Os juizes Hugo Gurruchaga e Alberto Criscuolo destacaram que Bergesio “se enreda em discussões não conclusivas”, porém, sete anos depois de ter herdado a causa “não realiza a medida básica, essencial e inadiável” de cotejar o DNA de Marcela e Felipe Noble com o das 22 famílias que buscam crianças desaparecidas antes de suas adoções.
Se o exame de DNA comprovar que Felipe e Marcela são crianças sequestradas, Ernestina Herrera de Noble corre o risco de ser presa.
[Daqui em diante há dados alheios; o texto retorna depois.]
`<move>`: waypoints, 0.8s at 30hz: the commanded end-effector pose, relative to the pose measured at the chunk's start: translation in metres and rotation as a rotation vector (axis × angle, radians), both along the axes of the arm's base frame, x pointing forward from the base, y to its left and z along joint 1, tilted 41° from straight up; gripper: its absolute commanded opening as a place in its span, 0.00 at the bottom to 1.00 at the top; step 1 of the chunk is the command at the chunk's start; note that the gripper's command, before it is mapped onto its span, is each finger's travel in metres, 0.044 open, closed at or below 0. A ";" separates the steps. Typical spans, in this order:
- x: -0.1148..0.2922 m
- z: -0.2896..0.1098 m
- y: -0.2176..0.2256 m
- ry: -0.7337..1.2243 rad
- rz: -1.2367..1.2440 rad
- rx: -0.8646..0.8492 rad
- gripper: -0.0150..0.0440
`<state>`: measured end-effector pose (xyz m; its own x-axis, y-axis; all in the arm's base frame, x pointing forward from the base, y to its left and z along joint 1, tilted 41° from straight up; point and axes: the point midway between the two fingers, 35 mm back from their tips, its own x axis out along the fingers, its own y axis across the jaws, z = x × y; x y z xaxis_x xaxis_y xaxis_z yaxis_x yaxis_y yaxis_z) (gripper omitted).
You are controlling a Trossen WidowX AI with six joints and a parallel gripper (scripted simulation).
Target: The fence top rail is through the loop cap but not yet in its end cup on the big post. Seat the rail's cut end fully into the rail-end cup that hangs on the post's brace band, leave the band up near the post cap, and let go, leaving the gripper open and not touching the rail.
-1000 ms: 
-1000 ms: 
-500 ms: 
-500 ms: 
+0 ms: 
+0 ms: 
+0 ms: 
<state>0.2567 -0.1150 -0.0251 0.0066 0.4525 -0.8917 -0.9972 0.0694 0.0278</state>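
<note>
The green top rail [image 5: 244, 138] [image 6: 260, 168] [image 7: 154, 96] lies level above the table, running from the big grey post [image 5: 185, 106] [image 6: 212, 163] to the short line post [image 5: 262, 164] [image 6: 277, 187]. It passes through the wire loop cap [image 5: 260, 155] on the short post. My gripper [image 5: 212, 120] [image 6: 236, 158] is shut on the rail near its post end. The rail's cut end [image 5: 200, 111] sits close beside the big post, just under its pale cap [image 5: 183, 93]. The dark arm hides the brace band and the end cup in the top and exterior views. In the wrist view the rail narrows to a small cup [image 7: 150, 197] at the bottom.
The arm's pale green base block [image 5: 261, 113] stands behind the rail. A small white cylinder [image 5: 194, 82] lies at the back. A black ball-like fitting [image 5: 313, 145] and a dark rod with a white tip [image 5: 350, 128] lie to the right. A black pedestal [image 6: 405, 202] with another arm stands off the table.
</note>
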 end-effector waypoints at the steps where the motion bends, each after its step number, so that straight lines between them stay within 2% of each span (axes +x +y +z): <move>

Gurruchaga e Criscuolo basearam sua decisão sobre as provas de falsificação de certidão de nascimento das crianças.
Segundo documentos da adoção, em 13 de maio de 1976, Ernestina Herrera de Noble se apresentou diante da justiça em San Isidro, com um bebê a que chamou de Marcela. Disse que a havia encontrado onze dias antes em uma caixa abandonada na porta de sua casa. Ela ofereceu como testemunhas uma vizinha e o caseiro da vizinha, cujos depoimentos foram desmentidos em 2001.
Decisão limitada
No caso do Felipe, Noble declarou que foi entregue, em 7 de julho de 1976, por a suposta mãe, Carmen Luisa Delta, que não podia ficar com o bebê. No mesmo dia, sem dispor de provas determinando as circunstâncias do nascimento, uma juíza concedeu a segunda guarda à dona de Clarín. A justiça descobriu anos depois que a senhora Delta nunca existiu.
Obedecendo à decisão do o tribunal federal de San Martín, o juiz federal Conrado Bergesio ordenou a realização do exame de DNA.
A decisão, porém, é limitada: o magistrado declarou que as amostras de DNA seriam comparadas somente com as das duas famílias que fizeram o pedido na Justiça para comprovar se são seus netos desaparecidos. Além disso, o exame foi feito numa sala de um tribunal, à pedido da diretora do Grupo Clarín, e não no Hospital Durand, onde funciona o Banco Nacional de Dados Genéticos.
As Avós da Praça de Maio denunciaram a decisão do juiz, qualificando-a de “ilegal” e lembrando que a exclusividade do exame para as duas famílias fecha as possibilidades de investigação com outros parentes de desaparecidos, cujas amostras são registradas no Banco de Dados Genético.
Estela de Carlotto, a presidente das Avós da Praça de Maio declarou que a justiça tinha que “tomar os cuidados para que as provas sejam obtidas das pessoas que se investiga”, não de motoristas ou funcionários de vizinhos.
O episodio surge no meio de uma guerra acirrada entre o governo de Cristina Kirchner e o grupo Clarín. Em outubro passado, o governo conseguiu fazer votar no Parlamento uma lei de radiodifusão que limite o poder do grupo multimídia. Desde então, o Clarín tenta derrubar na justiça os principais elementos da lei.